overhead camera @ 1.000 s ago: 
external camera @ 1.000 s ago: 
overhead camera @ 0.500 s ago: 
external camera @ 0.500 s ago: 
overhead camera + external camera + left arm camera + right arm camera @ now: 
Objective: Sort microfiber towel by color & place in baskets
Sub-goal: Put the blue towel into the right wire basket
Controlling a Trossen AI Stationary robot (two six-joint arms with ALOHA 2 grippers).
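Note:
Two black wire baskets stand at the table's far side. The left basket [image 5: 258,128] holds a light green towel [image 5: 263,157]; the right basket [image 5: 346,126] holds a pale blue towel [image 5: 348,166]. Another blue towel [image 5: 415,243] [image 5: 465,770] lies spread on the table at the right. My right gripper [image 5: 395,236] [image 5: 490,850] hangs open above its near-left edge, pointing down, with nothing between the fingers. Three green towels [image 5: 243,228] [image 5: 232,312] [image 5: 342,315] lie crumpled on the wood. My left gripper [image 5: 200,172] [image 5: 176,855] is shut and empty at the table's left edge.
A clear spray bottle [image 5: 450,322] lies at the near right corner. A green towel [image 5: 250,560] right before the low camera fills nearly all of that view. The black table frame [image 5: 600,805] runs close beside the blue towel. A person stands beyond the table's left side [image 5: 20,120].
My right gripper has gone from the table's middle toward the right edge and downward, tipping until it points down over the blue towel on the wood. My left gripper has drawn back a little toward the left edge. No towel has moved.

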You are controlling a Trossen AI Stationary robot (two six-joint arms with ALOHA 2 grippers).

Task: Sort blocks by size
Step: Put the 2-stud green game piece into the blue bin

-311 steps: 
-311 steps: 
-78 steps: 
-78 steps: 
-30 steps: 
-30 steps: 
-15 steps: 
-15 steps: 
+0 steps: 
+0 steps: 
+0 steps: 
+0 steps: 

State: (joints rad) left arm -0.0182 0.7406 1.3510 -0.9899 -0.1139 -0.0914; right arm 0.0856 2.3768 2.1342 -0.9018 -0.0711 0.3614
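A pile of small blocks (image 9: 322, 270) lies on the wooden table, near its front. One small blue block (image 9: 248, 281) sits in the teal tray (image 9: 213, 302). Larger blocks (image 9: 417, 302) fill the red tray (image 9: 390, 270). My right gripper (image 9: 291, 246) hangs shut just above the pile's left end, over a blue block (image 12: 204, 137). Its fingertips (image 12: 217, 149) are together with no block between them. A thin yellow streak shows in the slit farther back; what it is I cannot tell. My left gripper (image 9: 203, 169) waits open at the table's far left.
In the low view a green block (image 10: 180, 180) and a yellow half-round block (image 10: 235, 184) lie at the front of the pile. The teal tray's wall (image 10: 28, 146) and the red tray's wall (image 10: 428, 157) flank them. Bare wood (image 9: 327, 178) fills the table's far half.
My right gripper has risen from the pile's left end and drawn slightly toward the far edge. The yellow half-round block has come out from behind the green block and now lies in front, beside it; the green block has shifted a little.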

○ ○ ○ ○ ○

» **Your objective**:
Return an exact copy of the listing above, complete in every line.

» **Your solution**:
overhead camera @ 1.000 s ago: 
external camera @ 1.000 s ago: 
overhead camera @ 0.500 s ago: 
external camera @ 0.500 s ago: 
overhead camera + external camera + left arm camera + right arm camera @ now: 
Objective: Sort microfiber towel by color & place in baskets
Sub-goal: Put the blue towel into the right wire basket
Controlling a Trossen AI Stationary robot (two six-joint arms with ALOHA 2 grippers).
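Note:
Two black wire baskets stand at the table's far side. The left basket [image 5: 258,128] holds a light green towel [image 5: 263,157]; the right basket [image 5: 346,126] holds a pale blue towel [image 5: 348,166]. Another blue towel [image 5: 415,243] [image 5: 465,770] lies spread on the table at the right. My right gripper [image 5: 395,236] [image 5: 490,850] hangs open above its near-left edge, pointing down, with nothing between the fingers. Three green towels [image 5: 243,228] [image 5: 232,312] [image 5: 342,315] lie crumpled on the wood. My left gripper [image 5: 200,172] [image 5: 176,855] is shut and empty at the table's left edge.
A clear spray bottle [image 5: 450,322] lies at the near right corner. A green towel [image 5: 250,560] right before the low camera fills nearly all of that view. The black table frame [image 5: 600,805] runs close beside the blue towel. A person stands beyond the table's left side [image 5: 20,120].
My right gripper has gone from the table's middle toward the right edge and downward, tipping until it points down over the blue towel on the wood. My left gripper has drawn back a little toward the left edge. No towel has moved.
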
You are controlling a Trossen AI Stationary robot (two six-joint arms with ALOHA 2 grippers).

Task: Sort blocks by size
Step: Put the 2-stud green game piece into the blue bin

-311 steps: 
-311 steps: 
-78 steps: 
-78 steps: 
-30 steps: 
-30 steps: 
-15 steps: 
-15 steps: 
+0 steps: 
+0 steps: 
+0 steps: 
+0 steps: 

State: (joints rad) left arm -0.0182 0.7406 1.3510 -0.9899 -0.1139 -0.0914; right arm 0.0856 2.3768 2.1342 -0.9018 -0.0711 0.3614
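A pile of small blocks (image 9: 322, 270) lies on the wooden table, near its front. One small blue block (image 9: 248, 281) sits in the teal tray (image 9: 213, 302). Larger blocks (image 9: 417, 302) fill the red tray (image 9: 390, 270). My right gripper (image 9: 291, 246) hangs shut just above the pile's left end, over a blue block (image 12: 204, 137). Its fingertips (image 12: 217, 149) are together with no block between them. A thin yellow streak shows in the slit farther back; what it is I cannot tell. My left gripper (image 9: 203, 169) waits open at the table's far left.
In the low view a green block (image 10: 180, 180) and a yellow half-round block (image 10: 235, 184) lie at the front of the pile. The teal tray's wall (image 10: 28, 146) and the red tray's wall (image 10: 428, 157) flank them. Bare wood (image 9: 327, 178) fills the table's far half.
My right gripper has risen from the pile's left end and drawn slightly toward the far edge. The yellow half-round block has come out from behind the green block and now lies in front, beside it; the green block has shifted a little.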

No further work remains on the exercise.